Determine how many lines in the listing contain the string "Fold". Only that number goes in the answer.

__Records to process__.
⁂
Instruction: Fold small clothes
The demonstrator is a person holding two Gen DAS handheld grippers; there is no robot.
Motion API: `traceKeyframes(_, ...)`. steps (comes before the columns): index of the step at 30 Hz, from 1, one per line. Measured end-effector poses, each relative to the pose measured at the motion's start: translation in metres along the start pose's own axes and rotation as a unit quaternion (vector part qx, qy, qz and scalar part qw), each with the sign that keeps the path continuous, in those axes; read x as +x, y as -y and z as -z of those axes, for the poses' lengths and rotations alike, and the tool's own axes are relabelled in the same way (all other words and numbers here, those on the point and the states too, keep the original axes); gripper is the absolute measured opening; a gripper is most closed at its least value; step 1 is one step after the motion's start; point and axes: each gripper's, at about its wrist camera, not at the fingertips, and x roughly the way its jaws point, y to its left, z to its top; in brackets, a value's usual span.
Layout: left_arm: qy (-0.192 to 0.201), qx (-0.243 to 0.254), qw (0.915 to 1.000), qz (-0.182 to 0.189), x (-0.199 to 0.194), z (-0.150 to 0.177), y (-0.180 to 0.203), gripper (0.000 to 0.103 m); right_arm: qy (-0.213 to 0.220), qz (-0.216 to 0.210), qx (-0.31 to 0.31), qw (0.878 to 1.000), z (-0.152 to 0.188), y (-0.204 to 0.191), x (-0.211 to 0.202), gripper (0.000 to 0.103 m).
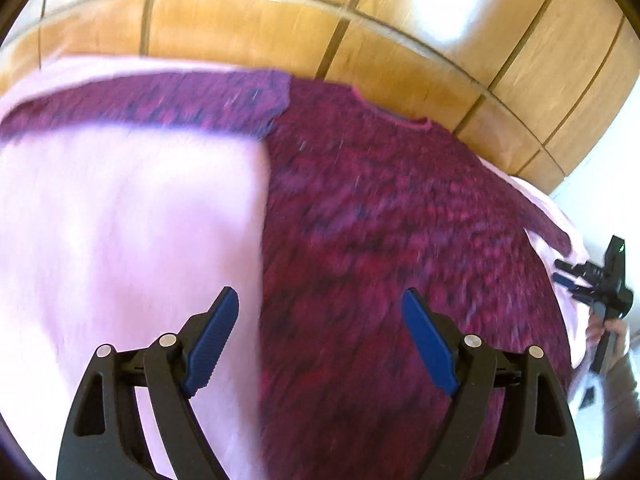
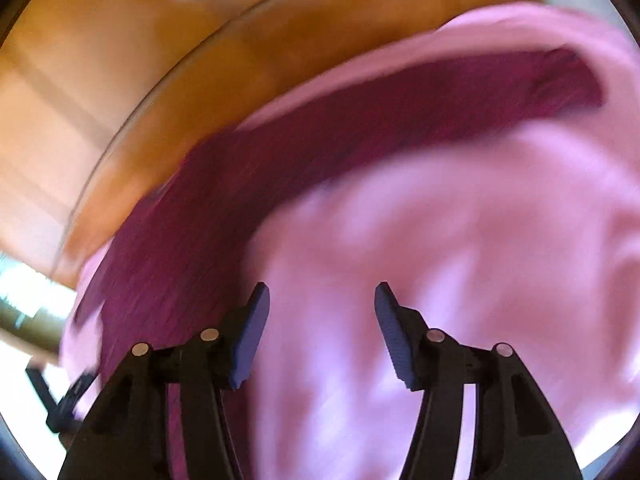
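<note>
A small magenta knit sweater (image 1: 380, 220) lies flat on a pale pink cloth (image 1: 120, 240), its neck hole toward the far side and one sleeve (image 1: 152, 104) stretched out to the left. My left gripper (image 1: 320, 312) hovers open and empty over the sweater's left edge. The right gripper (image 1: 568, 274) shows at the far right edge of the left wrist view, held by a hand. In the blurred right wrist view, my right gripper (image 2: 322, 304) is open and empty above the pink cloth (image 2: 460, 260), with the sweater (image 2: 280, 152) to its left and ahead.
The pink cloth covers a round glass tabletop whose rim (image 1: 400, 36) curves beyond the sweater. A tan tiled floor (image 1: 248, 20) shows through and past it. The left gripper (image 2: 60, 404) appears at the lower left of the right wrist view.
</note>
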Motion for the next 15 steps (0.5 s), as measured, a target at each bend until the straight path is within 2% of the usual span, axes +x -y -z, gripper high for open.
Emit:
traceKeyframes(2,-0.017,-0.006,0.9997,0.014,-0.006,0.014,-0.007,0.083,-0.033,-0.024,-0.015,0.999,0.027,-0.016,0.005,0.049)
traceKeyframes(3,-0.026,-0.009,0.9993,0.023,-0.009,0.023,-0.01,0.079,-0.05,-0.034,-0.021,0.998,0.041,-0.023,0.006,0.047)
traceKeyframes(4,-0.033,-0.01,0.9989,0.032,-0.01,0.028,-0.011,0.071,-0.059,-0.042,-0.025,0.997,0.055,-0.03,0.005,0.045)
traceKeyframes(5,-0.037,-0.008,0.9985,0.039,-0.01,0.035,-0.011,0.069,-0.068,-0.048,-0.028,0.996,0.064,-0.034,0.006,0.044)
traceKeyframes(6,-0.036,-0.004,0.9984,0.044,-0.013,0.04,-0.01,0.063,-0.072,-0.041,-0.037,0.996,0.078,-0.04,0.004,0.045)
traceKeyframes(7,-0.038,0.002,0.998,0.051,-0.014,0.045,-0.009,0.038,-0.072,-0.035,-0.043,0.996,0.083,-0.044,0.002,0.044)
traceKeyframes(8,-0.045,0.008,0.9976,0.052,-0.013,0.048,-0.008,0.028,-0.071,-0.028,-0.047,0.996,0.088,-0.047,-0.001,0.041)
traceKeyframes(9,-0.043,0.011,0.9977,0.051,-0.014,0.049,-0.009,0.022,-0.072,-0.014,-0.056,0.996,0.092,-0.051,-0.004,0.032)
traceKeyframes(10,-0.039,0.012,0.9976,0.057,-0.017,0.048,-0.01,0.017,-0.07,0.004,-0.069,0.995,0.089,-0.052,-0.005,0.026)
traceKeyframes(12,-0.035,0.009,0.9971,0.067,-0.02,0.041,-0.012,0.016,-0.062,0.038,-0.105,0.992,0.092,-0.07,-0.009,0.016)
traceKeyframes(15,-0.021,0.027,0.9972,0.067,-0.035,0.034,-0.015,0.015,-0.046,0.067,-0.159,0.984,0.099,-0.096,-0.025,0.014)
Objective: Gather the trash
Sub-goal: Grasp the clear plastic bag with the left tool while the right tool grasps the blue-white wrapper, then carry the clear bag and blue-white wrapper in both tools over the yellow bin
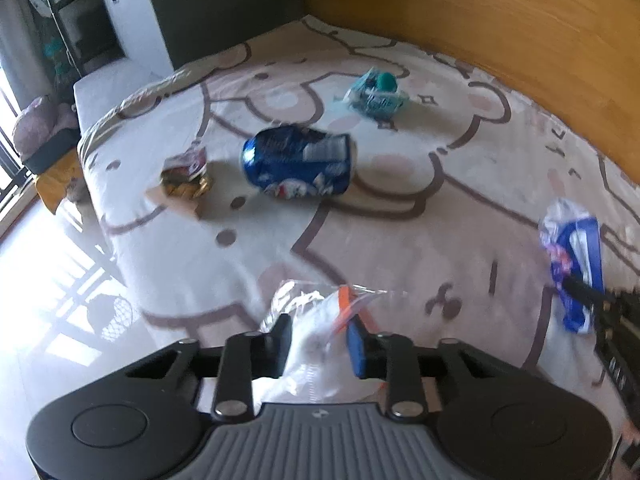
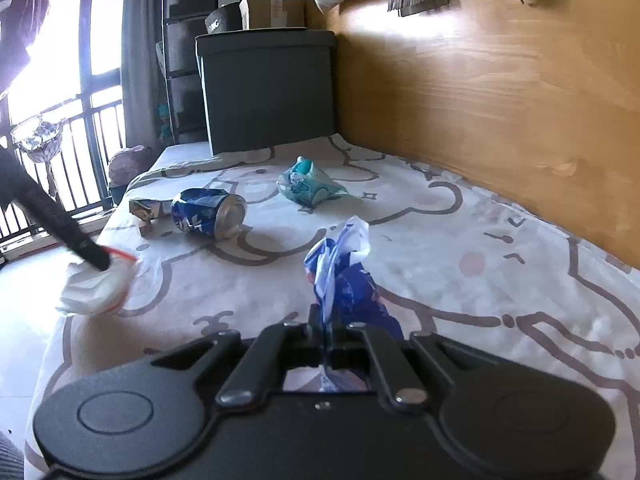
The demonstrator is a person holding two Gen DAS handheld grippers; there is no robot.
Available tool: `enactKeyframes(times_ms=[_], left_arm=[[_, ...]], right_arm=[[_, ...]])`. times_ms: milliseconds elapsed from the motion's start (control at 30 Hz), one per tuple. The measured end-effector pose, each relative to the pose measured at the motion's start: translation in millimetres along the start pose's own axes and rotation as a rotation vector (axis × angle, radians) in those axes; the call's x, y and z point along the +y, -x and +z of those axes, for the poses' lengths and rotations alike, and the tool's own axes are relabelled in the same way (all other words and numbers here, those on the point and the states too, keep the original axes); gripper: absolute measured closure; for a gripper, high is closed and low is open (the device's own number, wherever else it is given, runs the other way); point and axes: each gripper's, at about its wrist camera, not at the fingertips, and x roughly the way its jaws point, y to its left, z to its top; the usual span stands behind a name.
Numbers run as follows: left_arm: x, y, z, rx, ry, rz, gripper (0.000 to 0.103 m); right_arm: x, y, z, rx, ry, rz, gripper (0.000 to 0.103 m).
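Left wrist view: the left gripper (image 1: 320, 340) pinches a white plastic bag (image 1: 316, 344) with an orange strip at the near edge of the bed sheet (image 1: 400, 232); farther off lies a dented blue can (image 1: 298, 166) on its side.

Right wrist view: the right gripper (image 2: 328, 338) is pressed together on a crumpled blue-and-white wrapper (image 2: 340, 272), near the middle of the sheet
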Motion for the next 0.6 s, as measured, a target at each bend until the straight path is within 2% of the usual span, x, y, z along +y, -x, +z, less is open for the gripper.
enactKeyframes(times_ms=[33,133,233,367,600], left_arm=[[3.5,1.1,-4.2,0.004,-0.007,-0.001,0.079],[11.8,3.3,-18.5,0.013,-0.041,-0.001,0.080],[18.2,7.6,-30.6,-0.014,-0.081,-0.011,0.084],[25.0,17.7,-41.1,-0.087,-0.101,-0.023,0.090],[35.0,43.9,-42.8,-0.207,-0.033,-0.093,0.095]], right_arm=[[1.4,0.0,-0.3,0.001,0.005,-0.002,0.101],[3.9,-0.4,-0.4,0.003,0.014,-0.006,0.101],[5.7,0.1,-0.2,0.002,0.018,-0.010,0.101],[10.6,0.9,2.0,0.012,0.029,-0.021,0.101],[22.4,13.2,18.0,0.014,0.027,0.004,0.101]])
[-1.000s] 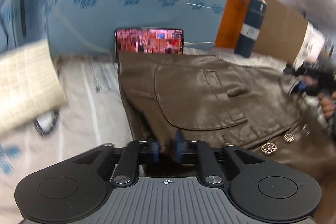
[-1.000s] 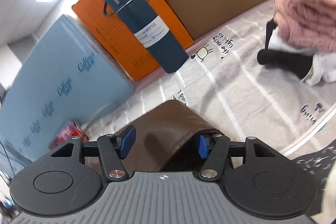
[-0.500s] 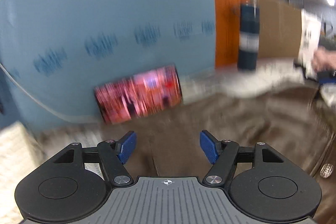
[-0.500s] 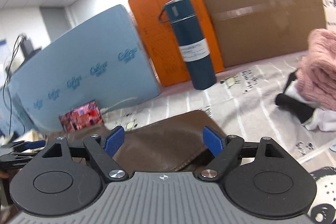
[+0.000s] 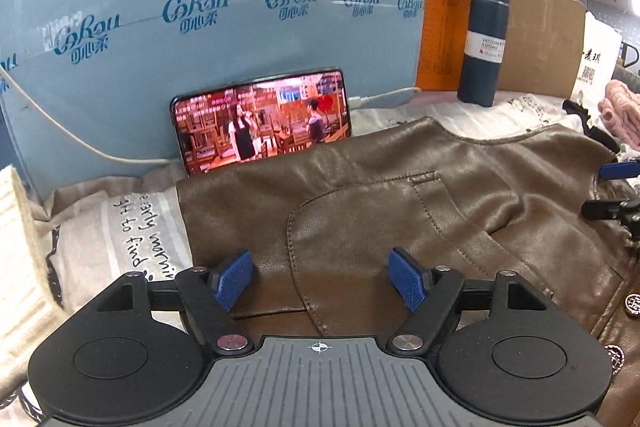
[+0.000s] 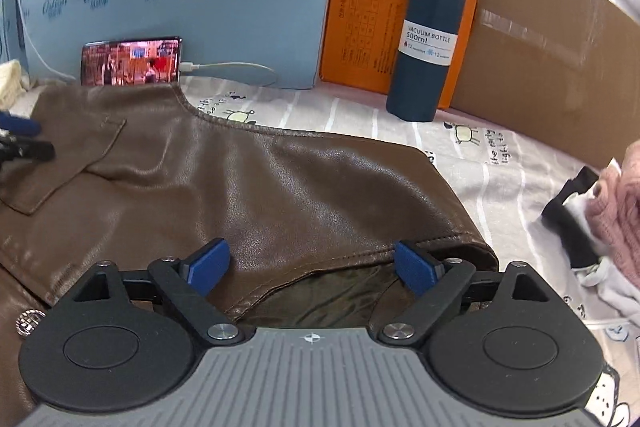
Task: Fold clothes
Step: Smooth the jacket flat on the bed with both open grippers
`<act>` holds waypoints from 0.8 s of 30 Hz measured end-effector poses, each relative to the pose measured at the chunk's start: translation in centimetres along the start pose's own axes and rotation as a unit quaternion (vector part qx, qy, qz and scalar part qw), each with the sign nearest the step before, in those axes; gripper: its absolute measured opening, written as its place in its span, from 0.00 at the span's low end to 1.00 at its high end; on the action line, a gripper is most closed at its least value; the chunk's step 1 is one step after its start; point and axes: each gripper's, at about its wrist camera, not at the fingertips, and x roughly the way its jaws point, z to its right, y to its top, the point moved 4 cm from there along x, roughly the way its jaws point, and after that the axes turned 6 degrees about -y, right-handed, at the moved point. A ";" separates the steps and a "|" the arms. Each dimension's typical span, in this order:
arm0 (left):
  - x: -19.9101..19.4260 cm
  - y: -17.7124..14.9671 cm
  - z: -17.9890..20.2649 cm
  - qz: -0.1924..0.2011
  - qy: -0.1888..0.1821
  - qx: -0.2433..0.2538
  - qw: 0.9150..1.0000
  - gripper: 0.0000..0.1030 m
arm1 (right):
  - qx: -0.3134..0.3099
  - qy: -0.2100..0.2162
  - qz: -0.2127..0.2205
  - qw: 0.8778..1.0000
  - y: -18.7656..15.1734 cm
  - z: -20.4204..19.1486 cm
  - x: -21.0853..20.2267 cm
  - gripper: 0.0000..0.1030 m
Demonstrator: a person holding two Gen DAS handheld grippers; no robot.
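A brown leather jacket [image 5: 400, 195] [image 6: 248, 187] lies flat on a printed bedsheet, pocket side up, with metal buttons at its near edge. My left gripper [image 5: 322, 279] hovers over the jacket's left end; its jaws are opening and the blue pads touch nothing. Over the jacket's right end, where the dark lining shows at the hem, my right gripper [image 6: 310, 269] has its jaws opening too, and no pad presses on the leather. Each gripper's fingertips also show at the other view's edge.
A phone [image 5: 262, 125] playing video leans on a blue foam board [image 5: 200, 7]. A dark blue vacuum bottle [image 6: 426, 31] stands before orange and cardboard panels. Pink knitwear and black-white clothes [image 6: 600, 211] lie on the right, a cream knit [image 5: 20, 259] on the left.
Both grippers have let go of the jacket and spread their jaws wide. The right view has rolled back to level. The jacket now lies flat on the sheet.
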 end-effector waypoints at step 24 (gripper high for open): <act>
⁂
__Task output__. 2